Images are not wanted; transcribe the rest of the listing exactly.

+ + +

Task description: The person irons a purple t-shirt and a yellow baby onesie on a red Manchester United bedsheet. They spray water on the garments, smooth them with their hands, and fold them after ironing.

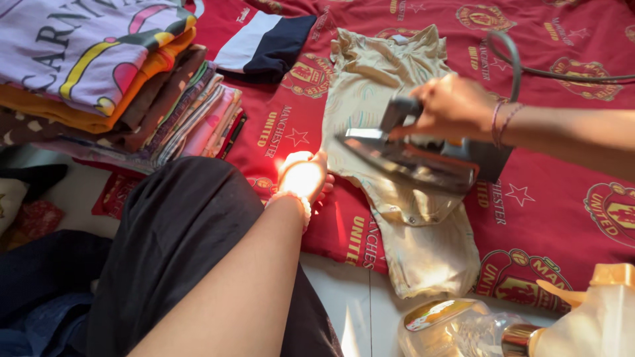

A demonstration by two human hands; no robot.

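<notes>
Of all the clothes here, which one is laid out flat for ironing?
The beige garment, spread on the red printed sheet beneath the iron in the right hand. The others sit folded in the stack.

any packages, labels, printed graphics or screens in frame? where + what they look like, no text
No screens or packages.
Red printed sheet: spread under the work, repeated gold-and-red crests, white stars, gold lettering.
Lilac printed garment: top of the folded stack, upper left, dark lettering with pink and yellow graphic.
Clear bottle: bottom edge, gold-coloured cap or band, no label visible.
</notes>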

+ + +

Solution to the problem
Task description: The person irons a purple t-shirt and a yellow baby onesie on a red Manchester United bedsheet. They spray water on the garments, smooth them with their hands, and fold them after ironing.


A demonstration by two human hands; no robot.

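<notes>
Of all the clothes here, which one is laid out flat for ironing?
The beige garment, spread on the red printed sheet beneath the iron in the right hand. The others sit folded in the stack.

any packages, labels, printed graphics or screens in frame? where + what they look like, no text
No screens or packages.
Red printed sheet: spread under the work, repeated gold-and-red crests, white stars, gold lettering.
Lilac printed garment: top of the folded stack, upper left, dark lettering with pink and yellow graphic.
Clear bottle: bottom edge, gold-coloured cap or band, no label visible.
</notes>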

The exercise requires no further output.